Segment Open

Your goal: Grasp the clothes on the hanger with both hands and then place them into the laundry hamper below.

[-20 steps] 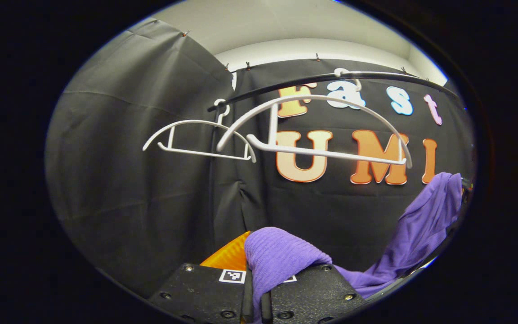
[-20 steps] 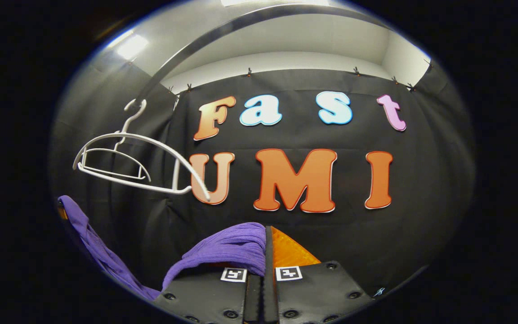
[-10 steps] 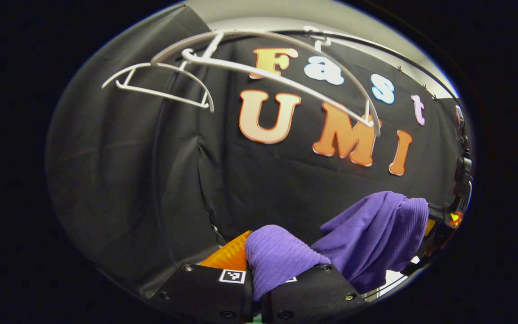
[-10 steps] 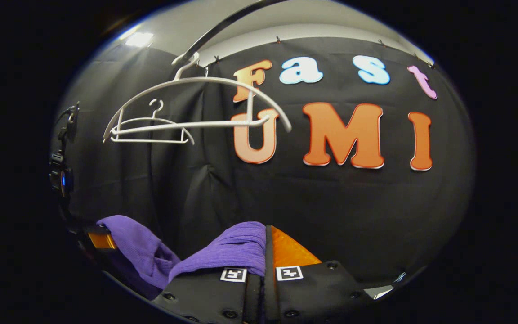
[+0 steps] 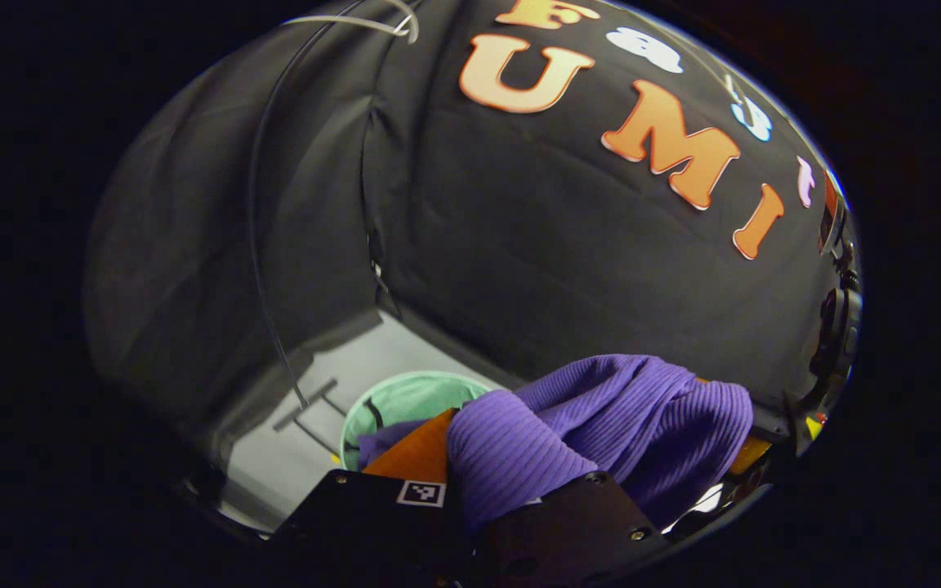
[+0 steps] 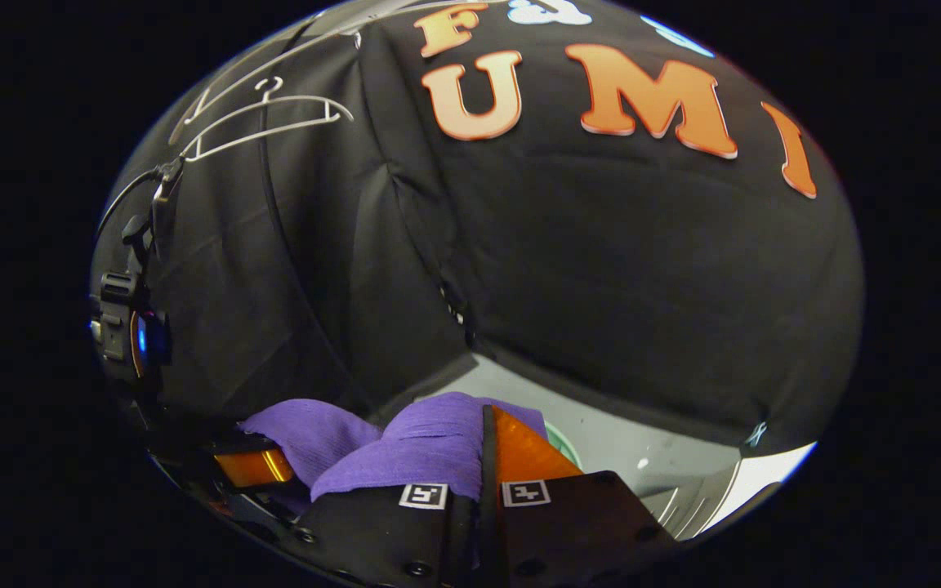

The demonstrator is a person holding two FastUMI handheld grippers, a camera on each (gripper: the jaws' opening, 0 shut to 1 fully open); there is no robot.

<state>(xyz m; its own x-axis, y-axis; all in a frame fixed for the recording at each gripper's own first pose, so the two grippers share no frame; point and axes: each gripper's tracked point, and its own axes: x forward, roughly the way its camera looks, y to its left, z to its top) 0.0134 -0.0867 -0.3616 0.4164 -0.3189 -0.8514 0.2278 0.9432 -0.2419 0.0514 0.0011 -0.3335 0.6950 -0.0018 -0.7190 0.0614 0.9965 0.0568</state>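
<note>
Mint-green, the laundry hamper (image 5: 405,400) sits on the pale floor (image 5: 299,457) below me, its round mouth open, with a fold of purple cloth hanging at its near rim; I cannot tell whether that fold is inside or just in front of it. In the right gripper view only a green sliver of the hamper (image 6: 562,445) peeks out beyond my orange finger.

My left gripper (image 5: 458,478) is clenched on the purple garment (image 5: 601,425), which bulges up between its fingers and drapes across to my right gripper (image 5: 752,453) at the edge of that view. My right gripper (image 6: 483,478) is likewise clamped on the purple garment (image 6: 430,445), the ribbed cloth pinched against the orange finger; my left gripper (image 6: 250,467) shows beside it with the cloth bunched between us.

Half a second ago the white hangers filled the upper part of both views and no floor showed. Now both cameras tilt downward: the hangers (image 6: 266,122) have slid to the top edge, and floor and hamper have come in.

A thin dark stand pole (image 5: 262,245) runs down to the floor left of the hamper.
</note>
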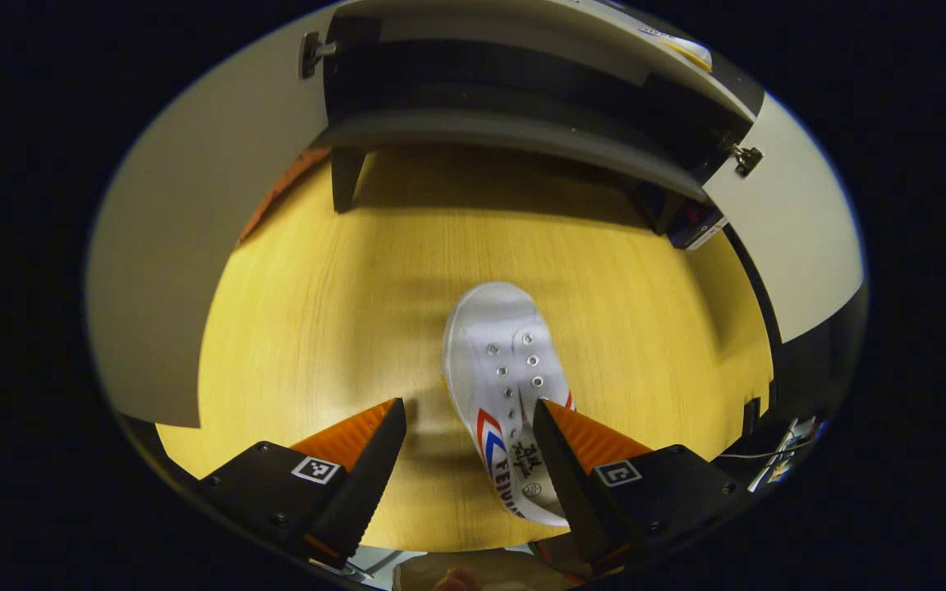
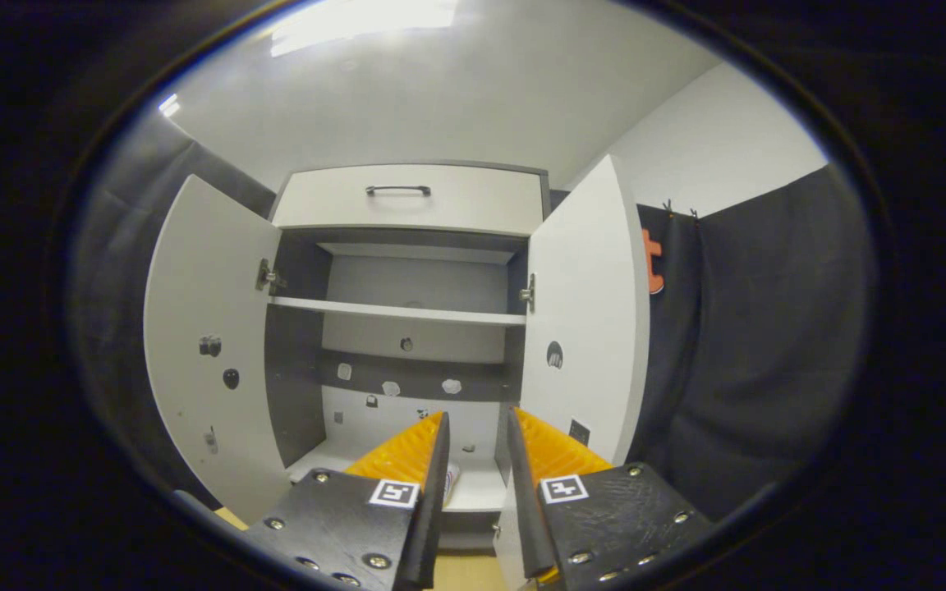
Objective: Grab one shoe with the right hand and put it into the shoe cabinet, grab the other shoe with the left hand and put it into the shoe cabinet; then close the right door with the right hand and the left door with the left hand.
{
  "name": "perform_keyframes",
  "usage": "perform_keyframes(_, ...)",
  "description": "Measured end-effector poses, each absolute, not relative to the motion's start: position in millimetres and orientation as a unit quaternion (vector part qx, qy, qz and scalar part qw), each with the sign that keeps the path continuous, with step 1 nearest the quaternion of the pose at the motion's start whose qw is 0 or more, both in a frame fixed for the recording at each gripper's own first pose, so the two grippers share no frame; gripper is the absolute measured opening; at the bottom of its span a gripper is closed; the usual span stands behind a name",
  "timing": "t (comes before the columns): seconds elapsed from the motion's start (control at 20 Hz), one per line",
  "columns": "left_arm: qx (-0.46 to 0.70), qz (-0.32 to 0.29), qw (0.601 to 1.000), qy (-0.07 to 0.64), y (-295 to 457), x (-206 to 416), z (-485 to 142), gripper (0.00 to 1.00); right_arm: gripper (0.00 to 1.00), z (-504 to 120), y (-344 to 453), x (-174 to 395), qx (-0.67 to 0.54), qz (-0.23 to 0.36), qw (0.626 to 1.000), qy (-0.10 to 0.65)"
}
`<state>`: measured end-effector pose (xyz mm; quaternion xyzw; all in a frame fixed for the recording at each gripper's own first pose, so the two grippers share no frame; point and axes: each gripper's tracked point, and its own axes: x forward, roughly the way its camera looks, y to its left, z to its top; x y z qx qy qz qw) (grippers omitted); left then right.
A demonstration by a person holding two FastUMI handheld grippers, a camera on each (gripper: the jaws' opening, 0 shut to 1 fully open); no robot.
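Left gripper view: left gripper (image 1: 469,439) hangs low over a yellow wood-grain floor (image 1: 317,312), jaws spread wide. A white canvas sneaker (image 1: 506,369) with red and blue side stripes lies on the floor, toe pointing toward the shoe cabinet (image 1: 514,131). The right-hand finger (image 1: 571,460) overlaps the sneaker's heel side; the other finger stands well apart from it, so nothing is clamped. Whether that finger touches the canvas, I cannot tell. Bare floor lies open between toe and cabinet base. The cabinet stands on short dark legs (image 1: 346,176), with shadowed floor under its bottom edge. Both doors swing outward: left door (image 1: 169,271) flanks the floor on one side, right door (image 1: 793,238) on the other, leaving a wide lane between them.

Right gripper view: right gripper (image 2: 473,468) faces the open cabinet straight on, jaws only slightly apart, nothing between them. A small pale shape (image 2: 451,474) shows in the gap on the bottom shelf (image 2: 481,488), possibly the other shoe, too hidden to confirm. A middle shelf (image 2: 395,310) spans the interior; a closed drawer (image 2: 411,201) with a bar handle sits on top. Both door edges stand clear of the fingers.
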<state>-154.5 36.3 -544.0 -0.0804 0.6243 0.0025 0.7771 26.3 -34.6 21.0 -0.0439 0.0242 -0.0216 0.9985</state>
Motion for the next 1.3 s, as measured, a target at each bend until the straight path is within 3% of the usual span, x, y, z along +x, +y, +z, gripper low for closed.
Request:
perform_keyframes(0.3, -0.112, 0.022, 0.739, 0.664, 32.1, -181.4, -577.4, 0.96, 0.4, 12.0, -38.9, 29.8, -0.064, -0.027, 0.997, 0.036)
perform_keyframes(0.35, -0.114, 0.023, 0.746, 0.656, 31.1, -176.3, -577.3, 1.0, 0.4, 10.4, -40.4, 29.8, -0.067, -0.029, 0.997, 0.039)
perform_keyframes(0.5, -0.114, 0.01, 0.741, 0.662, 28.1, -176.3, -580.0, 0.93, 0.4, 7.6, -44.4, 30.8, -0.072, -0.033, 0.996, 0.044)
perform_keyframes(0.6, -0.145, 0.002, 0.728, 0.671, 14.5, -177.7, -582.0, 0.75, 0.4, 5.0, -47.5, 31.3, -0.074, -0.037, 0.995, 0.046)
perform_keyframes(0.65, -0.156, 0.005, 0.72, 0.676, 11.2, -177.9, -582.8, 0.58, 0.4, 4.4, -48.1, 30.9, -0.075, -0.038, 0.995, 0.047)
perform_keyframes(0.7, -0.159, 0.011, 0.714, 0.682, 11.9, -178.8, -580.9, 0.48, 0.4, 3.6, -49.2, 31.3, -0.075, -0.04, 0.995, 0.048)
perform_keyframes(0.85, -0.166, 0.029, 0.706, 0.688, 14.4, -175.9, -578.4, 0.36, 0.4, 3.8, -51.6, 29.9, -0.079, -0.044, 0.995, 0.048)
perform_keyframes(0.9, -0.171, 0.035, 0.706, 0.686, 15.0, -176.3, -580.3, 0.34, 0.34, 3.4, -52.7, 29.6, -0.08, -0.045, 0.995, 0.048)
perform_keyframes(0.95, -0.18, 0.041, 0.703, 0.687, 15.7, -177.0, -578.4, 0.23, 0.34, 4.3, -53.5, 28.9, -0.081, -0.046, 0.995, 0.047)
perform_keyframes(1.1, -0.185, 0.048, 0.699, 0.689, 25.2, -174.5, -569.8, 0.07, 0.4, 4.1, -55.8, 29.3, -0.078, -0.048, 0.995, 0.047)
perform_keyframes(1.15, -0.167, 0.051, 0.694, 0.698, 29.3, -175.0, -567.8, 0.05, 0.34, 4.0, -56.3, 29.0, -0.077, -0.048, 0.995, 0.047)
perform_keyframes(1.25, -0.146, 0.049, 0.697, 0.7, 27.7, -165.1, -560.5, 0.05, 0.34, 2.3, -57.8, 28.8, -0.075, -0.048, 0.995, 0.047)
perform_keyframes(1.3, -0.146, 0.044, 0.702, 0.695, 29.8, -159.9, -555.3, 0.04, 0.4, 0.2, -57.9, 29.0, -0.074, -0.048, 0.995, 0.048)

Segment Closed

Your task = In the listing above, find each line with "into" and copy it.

Response to the task =
Your goal: Grasp the clothes on the hanger with both hands and then place them into the laundry hamper below.
Objective: Grab one shoe with the right hand and put it into the shoe cabinet, grab the other shoe with the left hand and put it into the shoe cabinet; then close the right door with the right hand and the left door with the left hand.

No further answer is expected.